#### Task description
Every entry gets copied exactly. No images go into the copy.
══ Available data
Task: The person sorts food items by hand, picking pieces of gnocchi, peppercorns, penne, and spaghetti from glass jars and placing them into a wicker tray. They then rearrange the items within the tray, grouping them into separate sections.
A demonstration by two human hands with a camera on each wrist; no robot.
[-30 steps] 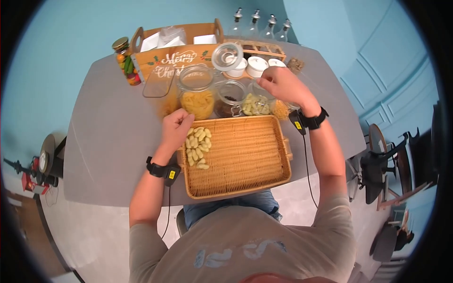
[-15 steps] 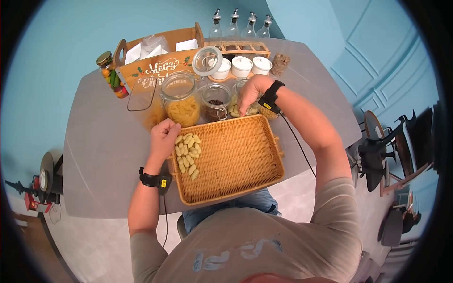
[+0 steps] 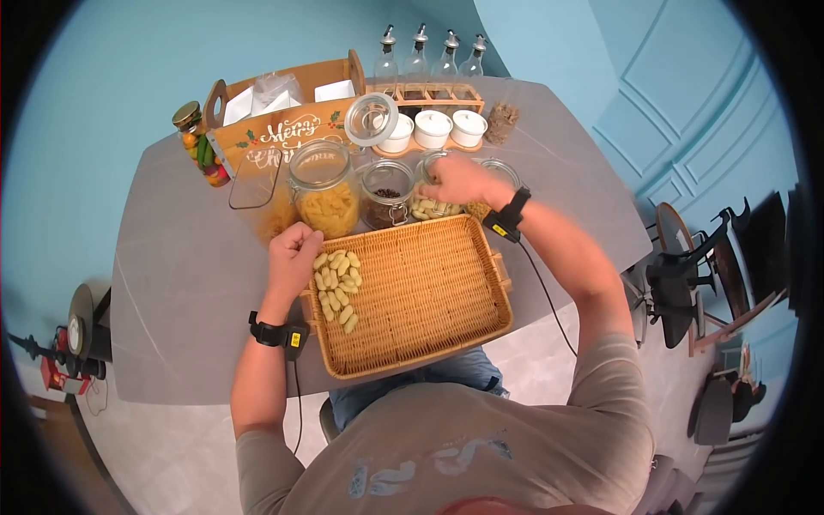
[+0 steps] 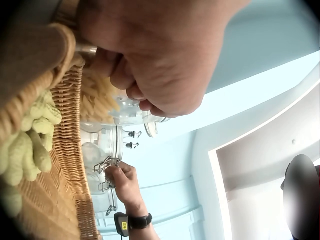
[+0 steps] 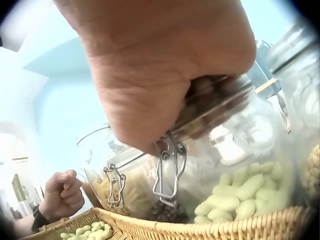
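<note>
My right hand (image 3: 468, 180) is over a clip-top glass jar of peanuts (image 5: 245, 195) behind the basket. Its fingers curl over the jar's lid (image 5: 220, 120), which is blurred in the right wrist view, with the thumb close to the wire clasp (image 5: 170, 170). A wicker basket (image 3: 421, 296) lies in front of me. Peanuts (image 3: 337, 287) are scattered along its left side. My left hand (image 3: 292, 257) is by the basket's back left corner, fingers curled into the palm and no object showing in them.
Left of the peanut jar stand a jar of dark spices (image 3: 386, 210) and an open jar of pasta (image 3: 329, 210). White lidded pots (image 3: 432, 127), stoppered bottles (image 3: 416, 64) and a wooden Christmas crate (image 3: 283, 129) are behind. A jar of colourful vegetables (image 3: 203, 150) stands back left.
My right hand has moved left from the jars at the right, dipped near the peanut jar's front, then risen to its top. The left hand stays at the basket's corner.
</note>
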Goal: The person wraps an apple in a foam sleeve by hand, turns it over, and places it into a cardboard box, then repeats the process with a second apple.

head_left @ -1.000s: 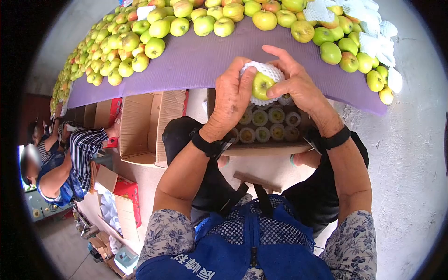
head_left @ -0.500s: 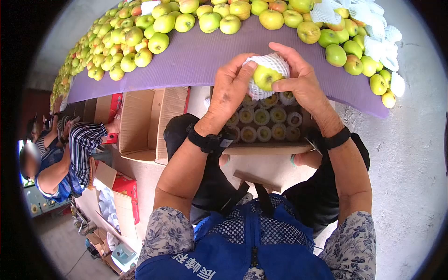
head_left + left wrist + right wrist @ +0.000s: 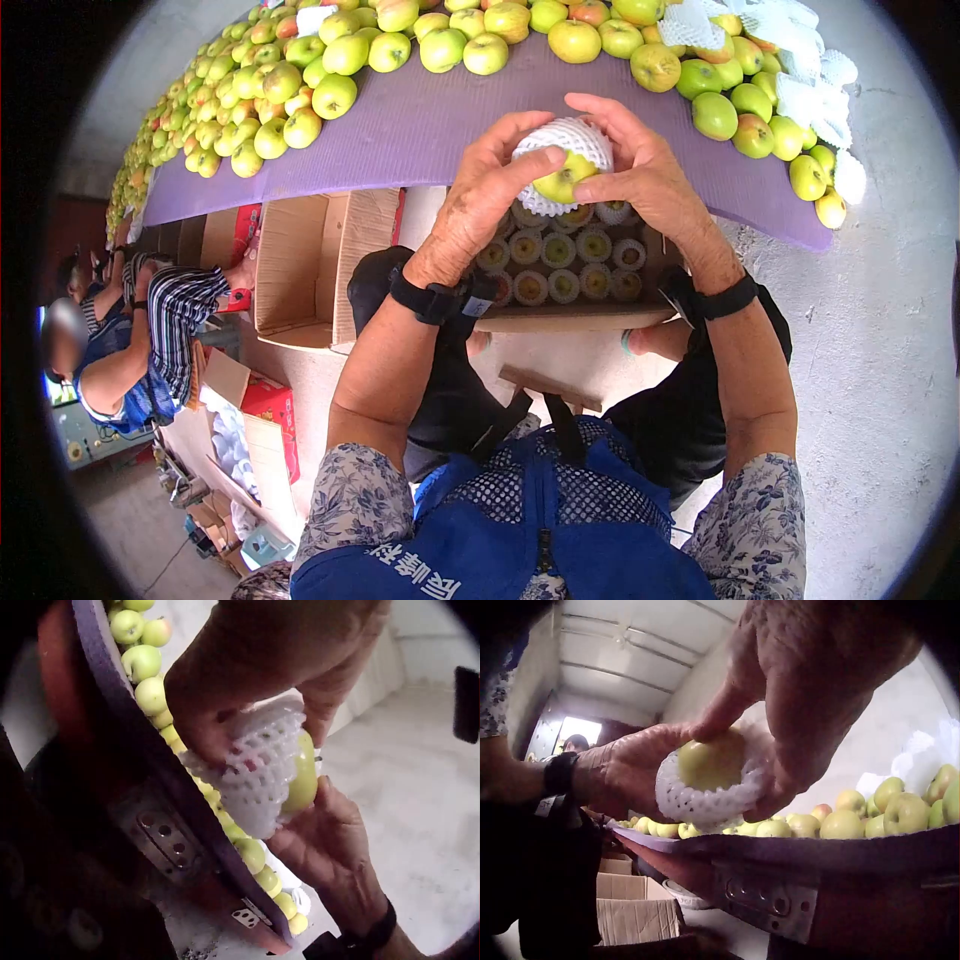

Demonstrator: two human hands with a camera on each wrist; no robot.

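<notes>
Between both hands is a yellow-green apple [image 3: 566, 180] partly covered by a white foam net sleeve [image 3: 570, 135]. My left hand [image 3: 487, 190] grips its left side, thumb lying across the top by the net's edge. From the right, my right hand [image 3: 645, 185] holds the apple with its thumb on the bare fruit and fingers around the far side. In the left wrist view the net [image 3: 259, 776] covers one side while the stem end of the apple [image 3: 303, 776] stays bare. The right wrist view shows the net [image 3: 705, 804] ringing the apple [image 3: 712, 760].
Below the hands stands a carton [image 3: 560, 318] with rows of netted apples. A purple padded table [image 3: 420, 130] bears many loose apples [image 3: 265, 100] and several foam nets [image 3: 800, 100]. At left are an open cardboard box [image 3: 300, 265] and a seated person [image 3: 130, 350].
The left thumb has moved across the apple's top, and the foam net now covers more of the fruit. Both hands stay over the carton, turning the apple slightly.
</notes>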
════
#### Reply
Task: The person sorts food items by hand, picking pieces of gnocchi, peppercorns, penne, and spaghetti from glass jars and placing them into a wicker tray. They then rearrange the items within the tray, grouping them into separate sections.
A demonstration by two human hands with a camera on each wrist; no robot.
[-30 steps] 
[-15 steps] 
[+0 steps] 
[+0 steps] 
[+0 steps] 
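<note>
My right hand (image 3: 468, 180) is over a clip-top glass jar of peanuts (image 5: 245, 195) behind the basket. Its fingers curl over the jar's lid (image 5: 220, 120), which is blurred in the right wrist view, with the thumb close to the wire clasp (image 5: 170, 170). A wicker basket (image 3: 421, 296) lies in front of me. Peanuts (image 3: 337, 287) are scattered along its left side. My left hand (image 3: 292, 257) is by the basket's back left corner, fingers curled into the palm and no object showing in them.
Left of the peanut jar stand a jar of dark spices (image 3: 386, 210) and an open jar of pasta (image 3: 329, 210). White lidded pots (image 3: 432, 127), stoppered bottles (image 3: 416, 64) and a wooden Christmas crate (image 3: 283, 129) are behind. A jar of colourful vegetables (image 3: 203, 150) stands back left.
My right hand has moved left from the jars at the right, dipped near the peanut jar's front, then risen to its top. The left hand stays at the basket's corner.
</note>
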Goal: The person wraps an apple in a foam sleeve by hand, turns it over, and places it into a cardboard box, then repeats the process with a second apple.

head_left @ -1.000s: 
head_left @ -0.500s: 
head_left + left wrist + right wrist @ +0.000s: 

Demonstrator: two human hands with a camera on each wrist; no robot.

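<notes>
Between both hands is a yellow-green apple [image 3: 566, 180] partly covered by a white foam net sleeve [image 3: 570, 135]. My left hand [image 3: 487, 190] grips its left side, thumb lying across the top by the net's edge. From the right, my right hand [image 3: 645, 185] holds the apple with its thumb on the bare fruit and fingers around the far side. In the left wrist view the net [image 3: 259, 776] covers one side while the stem end of the apple [image 3: 303, 776] stays bare. The right wrist view shows the net [image 3: 705, 804] ringing the apple [image 3: 712, 760].
Below the hands stands a carton [image 3: 560, 318] with rows of netted apples. A purple padded table [image 3: 420, 130] bears many loose apples [image 3: 265, 100] and several foam nets [image 3: 800, 100]. At left are an open cardboard box [image 3: 300, 265] and a seated person [image 3: 130, 350].
The left thumb has moved across the apple's top, and the foam net now covers more of the fruit. Both hands stay over the carton, turning the apple slightly.
</notes>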

With that, the exercise is complete.